Pain relief
- Adjunct to general or regional anaesthesia
*Morphine is the preferred drug of choice. Fentanyl may be useful in patients who:
- Are allergic to morphine
- Cannot tolerate the histamine release of morphine
- Cannot tolerate a decrease in peripheral vascular tone due to hemodynamic instability
- Store at room temperature. Protect from light.
- Diluted solutions (5-20 mcg/mL in normal saline) stable 30 days and (5 mcg/mL in D5W) stable 48 hours at room temperature
- Solutions Compatible: D5W, 0.9% NaCl
- Additives/Above Cassette Compatible: atracurium, bupivicaine, dimenhydrinate, diphenhydramine, hydroxyzine, midazolam, morphine, ranitidine, ropivicaine
- Y-site Compatible: amiodarone, dobutamine, dopamine, epinephrine, furosemide, heparin, KCl (up to 40 mmol/L), propofol, SMOF Lipid 20%, TPN
- Incompatible: azithromycin, fluorouracil, phenytoin
(For approved routes of administration by nursing personnel, refer to Policy for the Administration of Intravenous Medications.)
SC | YES |
IM | YES |
IV Direct |
YES, Max 2 mcg/kg/dose |
IV Intermittent Infusion |
YES |
IV Continuous Infusion |
YES |
Click here to access SDC Drug Infusion Sheet
Pharmacokinetics:
- Onset IV: 1 minute
- Duration IV: 30-60 minutes (prolonged with high doses due to accumulation in tissue storage sites)
- Peak respiratory depression: 5-15 minutes (may persist longer than analgesic effects)
- Half-life: 2-4 hours
- Metabolized in liver, excreted in bile (enterohepatic recirculation of active metabolites)

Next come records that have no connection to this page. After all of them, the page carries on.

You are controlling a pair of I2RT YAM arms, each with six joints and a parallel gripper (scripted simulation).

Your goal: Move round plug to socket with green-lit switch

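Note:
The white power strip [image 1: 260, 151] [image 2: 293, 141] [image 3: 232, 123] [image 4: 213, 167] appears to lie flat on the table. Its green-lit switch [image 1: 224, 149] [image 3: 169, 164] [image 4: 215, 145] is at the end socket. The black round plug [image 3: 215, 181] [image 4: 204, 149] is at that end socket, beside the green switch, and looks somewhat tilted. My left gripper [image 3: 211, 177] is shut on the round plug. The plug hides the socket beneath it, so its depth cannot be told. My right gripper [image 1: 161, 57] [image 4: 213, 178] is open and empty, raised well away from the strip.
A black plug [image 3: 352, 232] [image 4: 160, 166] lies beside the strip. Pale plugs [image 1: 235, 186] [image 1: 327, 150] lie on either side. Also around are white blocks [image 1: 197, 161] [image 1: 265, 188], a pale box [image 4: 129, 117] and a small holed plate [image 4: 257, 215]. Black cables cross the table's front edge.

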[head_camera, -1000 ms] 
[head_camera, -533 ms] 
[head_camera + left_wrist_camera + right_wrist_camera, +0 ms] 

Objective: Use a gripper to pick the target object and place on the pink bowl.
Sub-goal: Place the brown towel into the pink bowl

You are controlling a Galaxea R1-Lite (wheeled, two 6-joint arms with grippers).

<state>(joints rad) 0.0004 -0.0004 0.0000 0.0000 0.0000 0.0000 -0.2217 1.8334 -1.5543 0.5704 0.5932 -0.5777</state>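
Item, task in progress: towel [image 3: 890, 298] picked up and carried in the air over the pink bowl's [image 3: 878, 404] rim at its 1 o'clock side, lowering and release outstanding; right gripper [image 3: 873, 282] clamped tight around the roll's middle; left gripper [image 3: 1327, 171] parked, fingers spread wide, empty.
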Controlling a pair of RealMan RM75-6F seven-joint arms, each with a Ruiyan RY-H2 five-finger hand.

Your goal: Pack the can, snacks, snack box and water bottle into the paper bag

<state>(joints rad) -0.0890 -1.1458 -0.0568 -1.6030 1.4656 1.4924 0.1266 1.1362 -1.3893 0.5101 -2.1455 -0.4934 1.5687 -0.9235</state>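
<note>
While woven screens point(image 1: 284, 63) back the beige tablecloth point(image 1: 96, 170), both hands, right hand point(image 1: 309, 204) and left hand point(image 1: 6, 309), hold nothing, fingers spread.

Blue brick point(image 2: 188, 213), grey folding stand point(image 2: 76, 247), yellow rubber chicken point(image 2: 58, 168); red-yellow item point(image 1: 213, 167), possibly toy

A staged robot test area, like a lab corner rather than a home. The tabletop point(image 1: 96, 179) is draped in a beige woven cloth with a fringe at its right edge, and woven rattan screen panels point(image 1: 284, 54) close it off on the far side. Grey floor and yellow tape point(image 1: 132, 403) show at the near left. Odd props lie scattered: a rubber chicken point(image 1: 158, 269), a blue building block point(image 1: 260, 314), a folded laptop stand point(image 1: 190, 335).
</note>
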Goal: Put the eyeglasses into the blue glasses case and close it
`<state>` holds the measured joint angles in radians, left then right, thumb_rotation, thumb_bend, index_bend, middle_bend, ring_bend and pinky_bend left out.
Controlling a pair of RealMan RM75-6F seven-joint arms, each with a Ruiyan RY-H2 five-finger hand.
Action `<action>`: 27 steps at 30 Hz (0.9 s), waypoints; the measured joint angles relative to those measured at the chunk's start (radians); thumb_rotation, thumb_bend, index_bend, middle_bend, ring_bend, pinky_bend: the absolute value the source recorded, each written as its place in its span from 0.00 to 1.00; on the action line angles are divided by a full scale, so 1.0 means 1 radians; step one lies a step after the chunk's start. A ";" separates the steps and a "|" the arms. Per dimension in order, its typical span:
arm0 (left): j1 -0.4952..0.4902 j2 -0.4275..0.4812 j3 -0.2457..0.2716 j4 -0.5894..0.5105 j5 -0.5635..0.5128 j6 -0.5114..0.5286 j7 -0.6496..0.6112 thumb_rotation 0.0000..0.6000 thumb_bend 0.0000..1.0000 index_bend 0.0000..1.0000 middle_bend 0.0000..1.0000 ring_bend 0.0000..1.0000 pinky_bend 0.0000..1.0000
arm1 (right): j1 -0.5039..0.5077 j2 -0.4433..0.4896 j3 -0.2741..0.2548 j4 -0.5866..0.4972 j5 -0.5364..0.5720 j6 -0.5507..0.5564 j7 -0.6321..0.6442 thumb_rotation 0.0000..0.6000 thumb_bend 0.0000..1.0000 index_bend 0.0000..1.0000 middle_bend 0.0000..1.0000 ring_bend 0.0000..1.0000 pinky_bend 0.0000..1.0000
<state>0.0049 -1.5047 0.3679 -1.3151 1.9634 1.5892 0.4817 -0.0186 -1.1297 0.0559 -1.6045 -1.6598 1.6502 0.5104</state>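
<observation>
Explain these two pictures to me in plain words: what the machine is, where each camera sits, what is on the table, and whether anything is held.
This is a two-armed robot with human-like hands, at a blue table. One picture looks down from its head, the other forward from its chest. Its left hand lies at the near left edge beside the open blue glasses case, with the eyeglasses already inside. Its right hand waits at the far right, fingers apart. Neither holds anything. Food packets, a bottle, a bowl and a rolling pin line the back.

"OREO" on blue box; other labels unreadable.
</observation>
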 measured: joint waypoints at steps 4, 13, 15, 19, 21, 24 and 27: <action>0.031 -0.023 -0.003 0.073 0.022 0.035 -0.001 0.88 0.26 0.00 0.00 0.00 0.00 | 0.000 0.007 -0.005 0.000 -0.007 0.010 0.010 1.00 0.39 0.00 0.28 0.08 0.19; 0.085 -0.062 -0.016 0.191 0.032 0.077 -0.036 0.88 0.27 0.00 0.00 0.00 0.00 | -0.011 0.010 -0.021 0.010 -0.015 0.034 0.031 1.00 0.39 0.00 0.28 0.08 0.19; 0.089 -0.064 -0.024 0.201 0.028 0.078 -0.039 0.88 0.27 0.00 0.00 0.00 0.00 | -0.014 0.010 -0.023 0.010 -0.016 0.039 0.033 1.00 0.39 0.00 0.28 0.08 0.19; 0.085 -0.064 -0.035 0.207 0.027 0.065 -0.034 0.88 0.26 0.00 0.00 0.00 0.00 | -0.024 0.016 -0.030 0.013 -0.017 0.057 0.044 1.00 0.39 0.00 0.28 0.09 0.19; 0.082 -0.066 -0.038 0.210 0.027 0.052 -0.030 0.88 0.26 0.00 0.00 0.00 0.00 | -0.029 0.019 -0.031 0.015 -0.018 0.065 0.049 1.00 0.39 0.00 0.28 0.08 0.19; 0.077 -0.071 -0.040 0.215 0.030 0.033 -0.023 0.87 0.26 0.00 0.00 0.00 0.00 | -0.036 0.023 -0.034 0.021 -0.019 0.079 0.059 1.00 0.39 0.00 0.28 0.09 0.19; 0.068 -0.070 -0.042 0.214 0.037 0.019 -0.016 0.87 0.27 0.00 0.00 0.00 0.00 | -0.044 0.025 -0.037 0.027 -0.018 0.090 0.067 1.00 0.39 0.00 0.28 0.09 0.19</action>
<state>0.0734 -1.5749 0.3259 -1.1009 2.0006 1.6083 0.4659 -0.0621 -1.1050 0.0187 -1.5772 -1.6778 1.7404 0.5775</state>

(For neonatal dosages, refer to Neonatal IV Drug Manual.)
Analgesia:
IV bolus:
- Children/adults: Usual dose: 0.5-1 mcg/kg/dose Higher doses 2-4 mcg/kg/dose
- Give 3 minutes before procedure; may repeat in 2-5 minutes
IV infusion:
- Children: Initial IV bolus 1-2 mcg/kg/dose then 0.5-1 mcg/kg/hour; increase by 0.5 mcg/kg/hour increments (Range: 2-10 mcg/kg/hr)
PCA:
- Continuous rate: 0.15 - 0.5 mcg/kg/hr
- Bolus dose: 0.25 mcg/kg/dose
DOSING ADJUSTMENT IN RENAL IMPAIRMENT:
- CrCl 10-50 mL/minute: Administer 75% of dose
- CrCl < 10 mL/minute: Administer 50% of dose
- Respiratory depression, hypotension, bradycardia
- CNS depression, drowsiness, sedation, dizziness
- ADH release, hypersensitivity reactions
- Nausea, vomiting, constipation, biliary tract spasm, urinary tract spasm
Opiod reversal:
- Administer 02 immediately
- Naloxone (see Naloxone monograph)
- Monitor RR, BP, HR, 02 saturation, bowel sounds, and abdominal distention
NURSING MONITORING GUIDELINES:
- Check physician's order against guidelines; question dosage if higher.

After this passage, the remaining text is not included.